§ **Work to complete**
Starting at the first line of the listing below and ending at the line with "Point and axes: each", copy each line exactly.

§ **Supplied information**
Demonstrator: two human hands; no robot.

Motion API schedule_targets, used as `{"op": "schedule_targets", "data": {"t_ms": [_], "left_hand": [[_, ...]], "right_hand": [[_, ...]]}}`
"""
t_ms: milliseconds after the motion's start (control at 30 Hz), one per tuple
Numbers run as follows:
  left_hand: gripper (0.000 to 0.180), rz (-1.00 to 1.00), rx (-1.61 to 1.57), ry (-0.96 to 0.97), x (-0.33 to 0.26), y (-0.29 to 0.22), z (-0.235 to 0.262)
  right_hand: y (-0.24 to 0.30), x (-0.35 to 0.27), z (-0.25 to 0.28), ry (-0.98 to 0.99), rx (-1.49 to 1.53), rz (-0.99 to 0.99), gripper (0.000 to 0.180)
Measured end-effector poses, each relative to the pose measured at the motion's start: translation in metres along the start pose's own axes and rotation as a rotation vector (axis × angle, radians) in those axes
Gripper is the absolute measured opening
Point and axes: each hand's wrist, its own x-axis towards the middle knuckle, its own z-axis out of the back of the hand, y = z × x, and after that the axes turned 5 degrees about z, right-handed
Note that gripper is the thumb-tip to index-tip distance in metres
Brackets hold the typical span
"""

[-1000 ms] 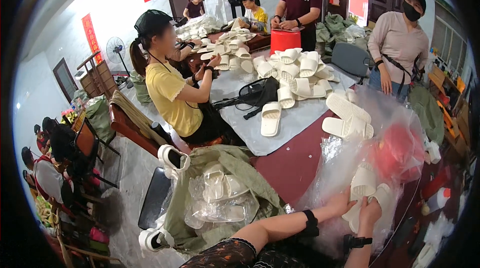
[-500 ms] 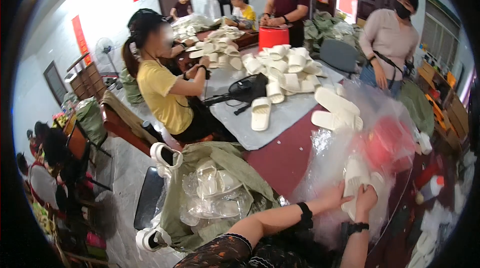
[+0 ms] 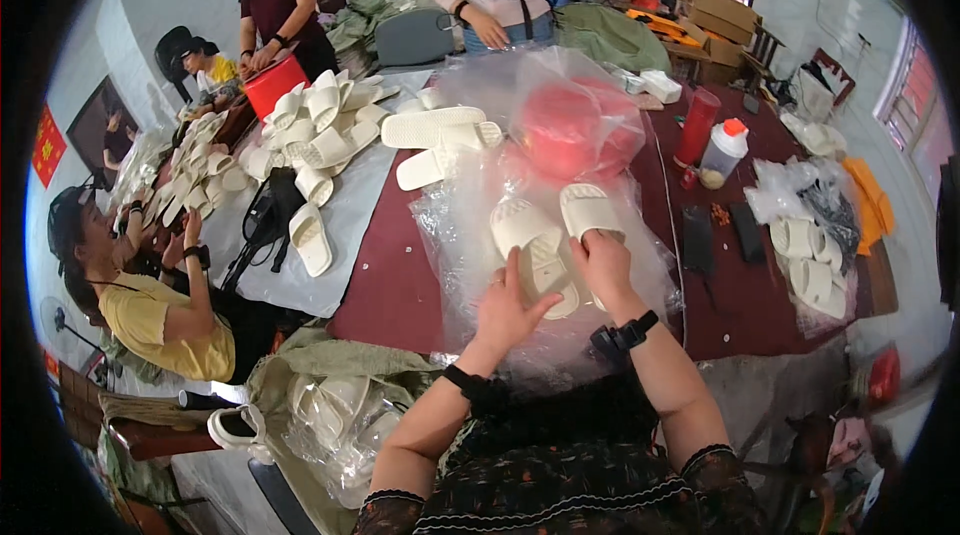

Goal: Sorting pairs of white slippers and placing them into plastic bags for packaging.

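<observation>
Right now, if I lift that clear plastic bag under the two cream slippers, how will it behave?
The clear plastic bag looks thin and crinkled, so it would probably flop and sag rather than hold shape. Its glossy film seems slippery, so the cream slippers under the left hand and right hand might slide off. It probably weighs almost nothing.
</observation>
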Motion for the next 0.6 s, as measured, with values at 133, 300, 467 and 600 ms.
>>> {"op": "schedule_targets", "data": {"t_ms": [133,300,467,600], "left_hand": [[0.102,0.090,0.028,0.043,0.005,0.007,-0.004],[0.102,0.062,0.073,0.027,0.002,0.013,-0.010],[0.107,-0.012,0.173,0.087,-0.009,0.010,-0.007],[0.105,-0.047,0.096,0.185,-0.021,0.014,0.003]], "right_hand": [[-0.010,0.008,0.000,0.038,-0.114,0.005,0.023],[-0.005,0.016,-0.016,0.194,0.019,0.000,0.032],[-0.001,0.016,-0.038,0.186,-0.021,0.015,0.042],[-0.009,0.017,-0.038,0.092,0.055,-0.142,0.042]]}}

§ **Task response**
Demonstrator: two human hands; no robot.

Motion API schedule_targets, used as `{"op": "schedule_targets", "data": {"t_ms": [_], "left_hand": [[_, ...]], "right_hand": [[_, ...]]}}`
"""
t_ms: milliseconds after the motion's start (control at 30 Hz), one per tuple
Numbers run as follows:
  left_hand: gripper (0.000 to 0.180), rz (-1.00 to 1.00), rx (-1.61 to 1.57), ry (-0.96 to 0.97), x (-0.33 to 0.26), y (-0.29 to 0.22), z (-0.235 to 0.262)
  right_hand: y (-0.24 to 0.30), x (-0.35 to 0.27), z (-0.25 to 0.28), ry (-0.98 to 0.99), rx (-1.49 to 1.53), rz (-0.99 to 0.99), gripper (0.000 to 0.180)
Measured end-effector poses, each relative to the pose measured at the motion's start: translation in metres along the start pose's own axes and rotation as a rotation vector (axis × angle, radians) in those axes
Gripper is the absolute measured opening
Point and axes: each hand's wrist, its own x-axis towards the middle knuckle, its own z-axis out of the back of the hand, y = z × x, and after that the axes turned 5 degrees about z, right-handed

There is no more to this answer.